This is to my Father's glory, that you bear much fruit, showing yourselves
to be my disciples. John 15:8

I'm nervous, so I rambled a post.

>> Sunday, February 8, 2009

Tomorrow is going to be one of the toughest days of my life. Mostly because I just plain old don't know how to do what it is that I need to do tomorrow. At 10:00 tomorrow morning I will be attending the funeral of my husband's father and my children's grandfather. This is an old fashioned funeral, the kind that requires you wear dark colors. I am not used to this kind of mourning. I am used to the kind of mourning that may be melancholy and bittersweet, but that is ultimately hopeful and peaceful. The Bible certainly supports a time for mourning and Jesus certainly wept bitterly when Lazarus died (despite the fact that he knew it was only a temporary situation). So I don't ever want to diminish any one's need to weep over the loss of a loved one. But the Bible says we are also not to grieve as those who have no hope. And the funeral I'm going to be attending tomorrow is not one that will be focusing on the hope. I know the person performing the service and to be sure, he is a godly man. The problem is that the room will be filled with people who see death as a finality. And I don't. Despite the fact the my father-in-law spent the last several years of his life unable to attend church services, he still received monthly communion in his home from his pastor. I believe he is in heaven. I do not want to wear black and a frown all day tomorrow. I do not know how to grieve hopelessly. Nor do I want to. But I certainly do not want to be disrespectful to those who are not in the same frame of mind that I am in. So do I say nothing? Do I smile and nod? Do I act as though I can commiserate with them? Do I try and be uplifting? I don't know. I honestly have no idea how to do what I am facing tomorrow.

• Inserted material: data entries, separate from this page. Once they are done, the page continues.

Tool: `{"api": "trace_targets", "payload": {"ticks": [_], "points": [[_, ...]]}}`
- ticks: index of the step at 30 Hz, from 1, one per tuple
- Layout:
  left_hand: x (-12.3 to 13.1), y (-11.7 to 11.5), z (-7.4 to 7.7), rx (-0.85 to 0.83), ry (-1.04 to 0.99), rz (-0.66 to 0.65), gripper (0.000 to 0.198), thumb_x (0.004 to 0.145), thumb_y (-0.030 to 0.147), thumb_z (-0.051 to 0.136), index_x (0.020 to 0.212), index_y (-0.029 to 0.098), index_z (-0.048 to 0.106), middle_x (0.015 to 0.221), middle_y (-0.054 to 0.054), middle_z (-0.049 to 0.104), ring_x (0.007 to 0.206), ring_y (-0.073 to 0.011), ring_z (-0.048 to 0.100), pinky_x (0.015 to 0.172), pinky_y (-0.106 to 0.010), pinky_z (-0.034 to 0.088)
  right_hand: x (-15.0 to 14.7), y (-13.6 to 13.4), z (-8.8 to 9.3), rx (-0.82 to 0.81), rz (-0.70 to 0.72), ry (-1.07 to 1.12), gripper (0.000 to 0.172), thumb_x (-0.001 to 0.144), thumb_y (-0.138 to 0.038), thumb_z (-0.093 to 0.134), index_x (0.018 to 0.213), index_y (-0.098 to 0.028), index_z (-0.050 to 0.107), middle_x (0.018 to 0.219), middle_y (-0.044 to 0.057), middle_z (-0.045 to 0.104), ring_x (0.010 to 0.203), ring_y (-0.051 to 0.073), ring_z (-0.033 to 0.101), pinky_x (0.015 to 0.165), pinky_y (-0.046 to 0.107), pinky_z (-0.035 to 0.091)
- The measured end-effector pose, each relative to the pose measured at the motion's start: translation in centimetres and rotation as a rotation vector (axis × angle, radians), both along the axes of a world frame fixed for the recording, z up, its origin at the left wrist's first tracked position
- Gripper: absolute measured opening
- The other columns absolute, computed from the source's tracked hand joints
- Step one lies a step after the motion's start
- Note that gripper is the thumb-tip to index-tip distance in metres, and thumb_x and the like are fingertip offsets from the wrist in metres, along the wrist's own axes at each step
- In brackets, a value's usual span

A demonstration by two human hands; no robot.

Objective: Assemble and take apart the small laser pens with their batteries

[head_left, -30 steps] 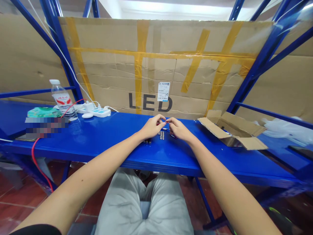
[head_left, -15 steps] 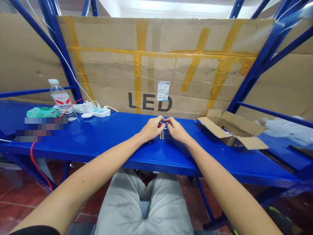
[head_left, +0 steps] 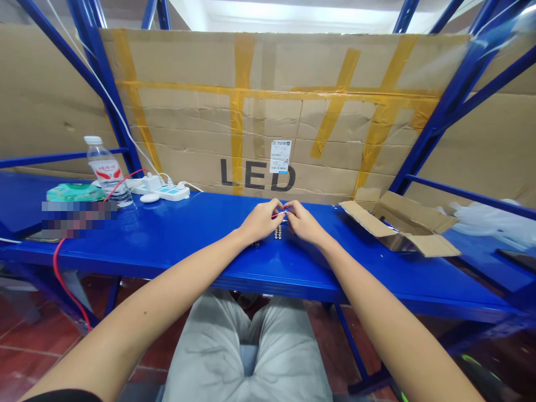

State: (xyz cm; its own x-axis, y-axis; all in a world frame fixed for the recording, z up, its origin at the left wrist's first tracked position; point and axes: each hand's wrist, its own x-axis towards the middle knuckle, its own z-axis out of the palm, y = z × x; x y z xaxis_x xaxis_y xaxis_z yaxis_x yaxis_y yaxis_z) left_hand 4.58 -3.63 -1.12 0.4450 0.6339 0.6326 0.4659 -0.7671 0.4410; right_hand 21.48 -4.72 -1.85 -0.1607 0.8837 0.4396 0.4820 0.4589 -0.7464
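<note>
Centrally, both hands work over the blue table (head_left: 167, 234), fingertips nearly meeting near its far edge. Left hand (head_left: 262, 219): fingers curled, thumb and fingertips pinched on a slim red piece (head_left: 275, 215), which points right toward the other hand. Right hand (head_left: 304, 220): fingers bent inward at the right end of the red piece; details too small, cannot tell whether they grip it. A bit of red also shows at these fingertips; whether it is the same piece cannot be told.

Just nearer than the fingertips, small silvery parts (head_left: 278, 232) stand in two short rows on the table. Dark small parts (head_left: 255, 244) lie beside the left wrist, mostly hidden by it.

Right side, well apart from the hands: cardboard carton (head_left: 404, 241), flaps spread. Far left: water bottle (head_left: 104, 170), tilted in view; green packet (head_left: 75, 192) to its left, white power strip (head_left: 173, 192) to its right. Behind all, a large cardboard panel (head_left: 188, 134) lettered "LED".
</note>
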Motion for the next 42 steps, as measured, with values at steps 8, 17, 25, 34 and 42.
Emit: {"api": "trace_targets", "payload": {"ticks": [8, 17, 25, 34, 42], "points": [[0.1, 0.1, -0.1, -0.002, 0.011, 0.067, 0.008, 0.087, 0.023, 0.053, 0.087, 0.019, 0.061, 0.08, -0.004, 0.068, 0.077, -0.0186, 0.063, 0.071, -0.03, 0.046, -0.4, -0.4, 0.1, 0.001, -0.041, -0.1, 0.016, 0.087, -0.019, 0.042, 0.099, -0.019, 0.051, 0.081, 0.005, 0.061, 0.077, 0.019, 0.056, 0.07, 0.03, 0.045], [-0.4, 1.0, 0.2, -0.117, -0.074, 0.055, 0.008, 0.08, 0.022, 0.063, 0.087, 0.018, 0.062, 0.089, -0.005, 0.07, 0.083, -0.0193, 0.064, 0.078, -0.032, 0.049, 0.1, 0.1, 0.3, 0.048, -0.097, -0.092, 0.019, 0.08, -0.017, 0.045, 0.097, -0.019, 0.055, 0.09, 0.006, 0.065, 0.084, 0.02, 0.057, 0.077, 0.031, 0.044], [-0.8, 2.6, 0.5, -0.431, -0.427, -0.142, 0.016, 0.075, 0.009, 0.063, 0.091, 0.012, 0.062, 0.085, -0.006, 0.07, 0.073, -0.014, 0.065, 0.074, -0.032, 0.052, 0.4, -0.9, 1.3, -0.139, -0.108, 0.013, 0.015, 0.079, -0.019, 0.051, 0.094, -0.02, 0.054, 0.057, -0.003, 0.054, 0.046, 0.014, 0.049, 0.045, 0.024, 0.037], [-0.6, 1.2, 0.9, -0.419, -0.354, -0.371, 0.026, 0.081, 0.026, 0.067, 0.105, 0.014, 0.067, 0.115, -0.013, 0.071, 0.105, -0.0208, 0.066, 0.097, -0.039, 0.047, -0.2, -2.2, 2.6, -0.235, 0.175, 0.069, 0.023, 0.085, -0.03, 0.052, 0.066, -0.018, 0.053, 0.058, 0.002, 0.06, 0.052, 0.014, 0.059, 0.053, 0.025, 0.044], [-1.2, 2.0, 1.6, -0.792, -0.745, -0.473, 0.065, 0.095, 0.063, 0.028, 0.1, 0.013, 0.069, 0.117, -0.017, 0.07, 0.115, -0.0267, 0.062, 0.098, -0.041, 0.049, 0.6, -0.8, 1.3, -0.216, 0.104, 0.107, 0.018, 0.087, -0.032, 0.049, 0.079, -0.018, 0.057, 0.05, -0.004, 0.046, 0.041, 0.011, 0.043, 0.043, 0.026, 0.037]]}}
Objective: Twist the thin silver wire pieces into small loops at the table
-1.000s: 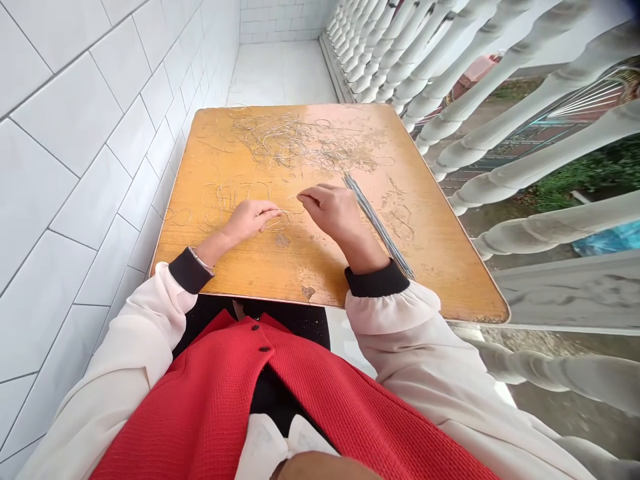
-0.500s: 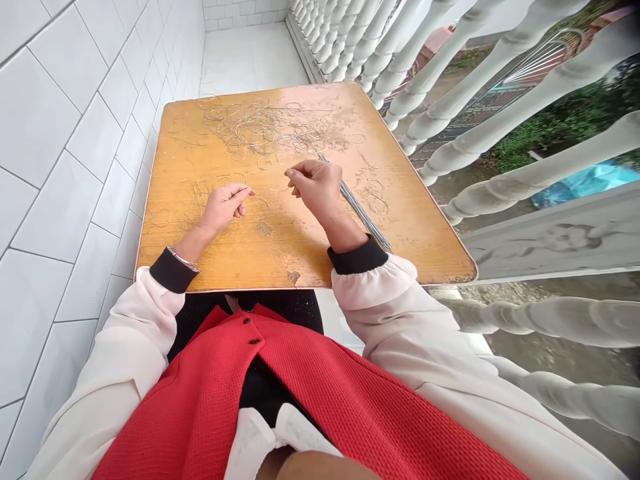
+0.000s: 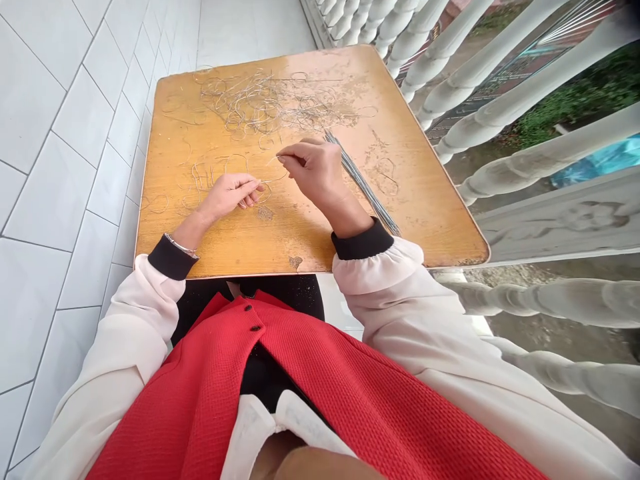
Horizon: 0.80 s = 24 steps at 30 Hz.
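Note:
Between my two hands runs a thin, pale, curved wire (image 3: 281, 177). My left hand (image 3: 235, 193) pinches it between thumb and forefinger, low over the wooden table (image 3: 215, 250). My right hand (image 3: 315, 167) has its fingers pinched together on the wire a little farther up and to the right. Several loose bits of thin wire (image 3: 200, 179) lie just beyond my left hand. A bundle of straight grey rods (image 3: 367, 190) lies on the table beside my right hand, partly hidden by it.
A tangled heap of thin wire (image 3: 270, 100) covers the table's far part. A loose wire loop (image 3: 387, 177) lies to the right of the rods. White tiled wall (image 3: 80, 133) stands close on the left, and a white balustrade (image 3: 465, 133) runs along the right.
My right hand's fingertips have come closer to my left hand, and the wire between them is bent more. The camera view has tipped, so the table sits higher in the picture.

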Available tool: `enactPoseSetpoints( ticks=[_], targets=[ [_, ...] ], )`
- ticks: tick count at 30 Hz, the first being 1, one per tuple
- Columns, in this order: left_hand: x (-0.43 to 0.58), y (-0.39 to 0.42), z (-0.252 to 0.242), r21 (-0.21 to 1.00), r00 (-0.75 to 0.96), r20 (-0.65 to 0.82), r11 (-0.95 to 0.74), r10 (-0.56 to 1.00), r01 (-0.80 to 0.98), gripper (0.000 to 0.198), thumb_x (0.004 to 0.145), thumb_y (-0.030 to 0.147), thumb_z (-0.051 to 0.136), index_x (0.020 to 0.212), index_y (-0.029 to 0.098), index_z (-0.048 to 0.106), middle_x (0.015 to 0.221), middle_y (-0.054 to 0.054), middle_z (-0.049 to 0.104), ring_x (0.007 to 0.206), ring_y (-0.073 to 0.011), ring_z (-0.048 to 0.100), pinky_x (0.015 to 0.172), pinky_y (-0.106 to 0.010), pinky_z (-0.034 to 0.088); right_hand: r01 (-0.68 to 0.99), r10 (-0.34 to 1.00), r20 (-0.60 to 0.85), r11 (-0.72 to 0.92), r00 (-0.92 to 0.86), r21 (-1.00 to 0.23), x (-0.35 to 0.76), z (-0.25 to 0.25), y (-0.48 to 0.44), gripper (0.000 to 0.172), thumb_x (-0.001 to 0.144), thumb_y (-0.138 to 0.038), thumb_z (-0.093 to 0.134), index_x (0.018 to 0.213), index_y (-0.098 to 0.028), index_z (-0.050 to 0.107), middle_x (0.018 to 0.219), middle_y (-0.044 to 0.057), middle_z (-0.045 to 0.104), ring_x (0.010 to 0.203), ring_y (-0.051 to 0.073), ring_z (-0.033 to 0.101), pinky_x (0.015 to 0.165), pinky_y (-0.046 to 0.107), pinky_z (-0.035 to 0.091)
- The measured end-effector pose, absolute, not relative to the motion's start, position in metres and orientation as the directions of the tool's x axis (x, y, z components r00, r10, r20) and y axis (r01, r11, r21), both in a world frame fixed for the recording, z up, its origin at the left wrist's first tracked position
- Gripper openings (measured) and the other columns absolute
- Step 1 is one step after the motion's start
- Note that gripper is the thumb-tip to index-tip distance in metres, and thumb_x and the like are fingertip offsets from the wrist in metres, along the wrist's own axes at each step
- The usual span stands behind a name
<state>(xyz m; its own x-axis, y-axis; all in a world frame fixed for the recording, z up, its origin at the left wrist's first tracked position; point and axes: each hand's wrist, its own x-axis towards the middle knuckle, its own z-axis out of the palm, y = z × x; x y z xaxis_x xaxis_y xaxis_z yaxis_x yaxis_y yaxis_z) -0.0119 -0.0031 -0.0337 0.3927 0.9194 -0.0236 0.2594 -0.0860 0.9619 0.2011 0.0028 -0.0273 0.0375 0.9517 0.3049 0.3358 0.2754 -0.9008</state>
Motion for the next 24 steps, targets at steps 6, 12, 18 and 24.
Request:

This is uncharted territory for me. It is also uncharted territory for my husband. I want to be the wife he needs me to be. I want to be the daughter-in-law I'm needed to be. I want to be the sister-in-law and the aunt I need to be tomorrow. But I have no idea what that is. I wish I had a nice way to wrap this post up. I don't. I'm rambling. I'm asking for prayer. I'm just getting this off my chest. I'm nervous. So I'm rambling. Prayer. I need prayer. I need to pray. Pray that every word that comes off of my tongue tomorrow will be of the Holy Spirit. Pray that my frustrations and prejudices would remain utterly silent. Pray that I would somehow be able to share Jesus' love, even if it is only through a smile or a hug. Pray that the Peace of God, which passes all understanding would be abundant for all who ask for it tomorrow. Pray. I'm going to go and pray.